Prove that |a+b|≤|a|+|b| where a,b are real numbers
We can start by considering two cases:
Case 1: a+b ≥ 0
In this case, we have
|a+b| = a+b
|a|+|b| = a+b
So it is clear that |a+b| ≤ |a|+|b|.
Case 2: a+b < 0
In this case, we have
|a+b| = -(a+b)
|a|+|b| = a+(-b), since |b| = -b in this case
Adding the two inequalities gives
|a+b| + (|a|+|b|) ≤ a+b + (a-b) = 2a ≤ 2|a|
Therefore, we have
|a+b| ≤ 2|a| - |b|
It remains to show that 2|a| - |b| is nonnegative.

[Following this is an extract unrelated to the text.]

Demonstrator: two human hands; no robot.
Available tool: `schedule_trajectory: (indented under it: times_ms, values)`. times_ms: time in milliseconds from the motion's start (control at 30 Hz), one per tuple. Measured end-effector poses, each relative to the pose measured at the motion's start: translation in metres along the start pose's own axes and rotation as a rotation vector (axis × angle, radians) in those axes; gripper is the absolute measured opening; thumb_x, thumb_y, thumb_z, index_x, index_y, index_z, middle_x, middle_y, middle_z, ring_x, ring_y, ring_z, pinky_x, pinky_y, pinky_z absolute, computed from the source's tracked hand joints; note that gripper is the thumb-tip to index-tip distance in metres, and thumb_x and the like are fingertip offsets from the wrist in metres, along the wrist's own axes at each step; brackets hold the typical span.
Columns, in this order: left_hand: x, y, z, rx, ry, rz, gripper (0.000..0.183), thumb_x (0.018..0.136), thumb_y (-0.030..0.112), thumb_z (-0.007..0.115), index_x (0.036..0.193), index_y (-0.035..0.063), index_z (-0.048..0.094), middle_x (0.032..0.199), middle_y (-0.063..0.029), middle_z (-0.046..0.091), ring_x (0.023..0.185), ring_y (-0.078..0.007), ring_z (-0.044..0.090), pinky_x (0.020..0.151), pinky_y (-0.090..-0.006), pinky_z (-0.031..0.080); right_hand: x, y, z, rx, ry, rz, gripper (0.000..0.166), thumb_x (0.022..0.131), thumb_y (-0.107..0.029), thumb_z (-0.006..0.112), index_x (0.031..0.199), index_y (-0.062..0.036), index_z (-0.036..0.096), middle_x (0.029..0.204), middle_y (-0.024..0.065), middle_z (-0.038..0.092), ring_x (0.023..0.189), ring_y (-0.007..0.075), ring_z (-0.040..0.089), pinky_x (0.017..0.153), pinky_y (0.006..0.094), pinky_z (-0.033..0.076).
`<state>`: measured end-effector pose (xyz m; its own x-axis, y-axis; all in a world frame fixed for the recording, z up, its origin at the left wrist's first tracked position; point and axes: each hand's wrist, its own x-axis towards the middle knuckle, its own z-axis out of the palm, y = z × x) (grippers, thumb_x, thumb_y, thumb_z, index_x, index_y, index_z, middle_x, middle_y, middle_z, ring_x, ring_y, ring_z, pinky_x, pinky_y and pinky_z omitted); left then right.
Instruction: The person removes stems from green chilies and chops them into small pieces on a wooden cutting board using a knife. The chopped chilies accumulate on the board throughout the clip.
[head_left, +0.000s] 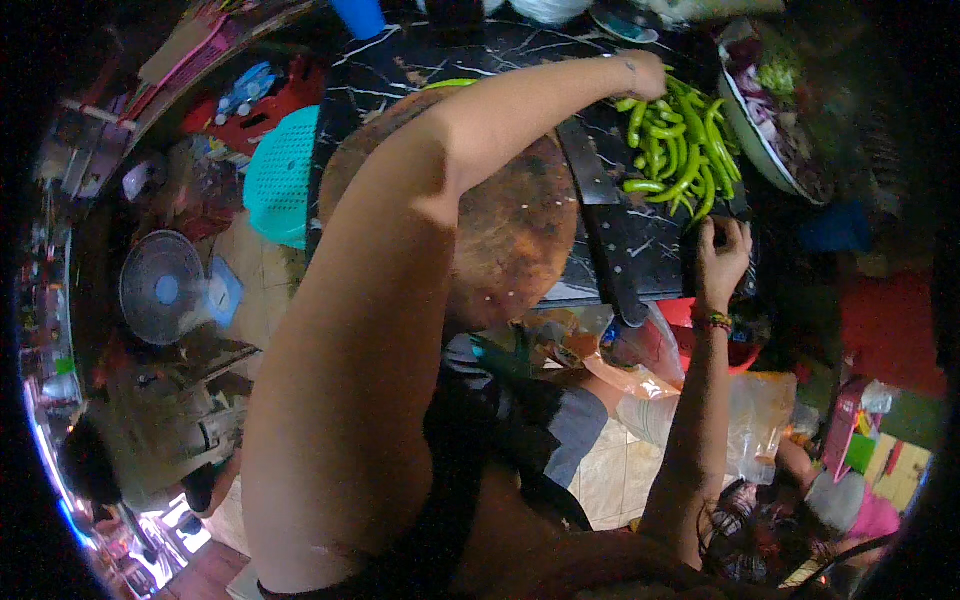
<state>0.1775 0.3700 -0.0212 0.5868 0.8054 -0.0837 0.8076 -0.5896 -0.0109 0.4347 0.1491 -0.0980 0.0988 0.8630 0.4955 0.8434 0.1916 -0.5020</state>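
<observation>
A pile of long green chili peppers (679, 150) lies on the right of a black marble-patterned tabletop (652, 259). My left hand (643, 75) reaches across to the pile's far end, fingers curled down; whether they grip a pepper is hidden. At the near end, my right hand (724, 244) has bent fingers close to a pepper's tip, and I cannot tell if it is held. Left of the pile lies a large knife with a broad blade (589, 165) and dark handle (619, 262). Beside it sits a round wooden chopping board (517, 225), partly covered by my left arm.
A white basin (757, 142) with sliced purple onion and chopped greens stands right of the peppers. A turquoise perforated basket (281, 176) is at the table's left edge. Plastic bags (637, 375) and a red container (675, 319) are below the near edge. A fan (163, 289) stands left.
</observation>
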Motion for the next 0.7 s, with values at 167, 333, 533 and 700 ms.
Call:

Since |a| is nonnegative, we have
2|a| - |b| ≥ 2|a| - |a| = |a| ≥ 0
Thus, we have shown that |a+b| ≤ |a|+|b| in both cases, and the result follows.
To prove that |a+b|≤|a|+|b|, we can consider two cases:
Case 1: a+b ≥ 0
If a+b ≥ 0, then |a+b| = a+b, |a| = a, and |b| = b. In this case, the inequality |a+b|≤|a|+|b| becomes a+b ≤ a+b, which is always true.
Case 2: a+b < 0
If a+b < 0, then |a+b| = -(a+b), |a| = -a, and |b| = -b. In this case, the inequality |a+b|≤|a|+|b| becomes -(a+b) ≤ -a -b. We can simplify this to -a - b ≤ -a - b, which is also always true.
Since the inequality |a+b|≤|a|+|b| is true in both cases, it holds for all real numbers a and b. Therefore, it is proven that |a+b|≤|a|+|b| for any real numbers a and b.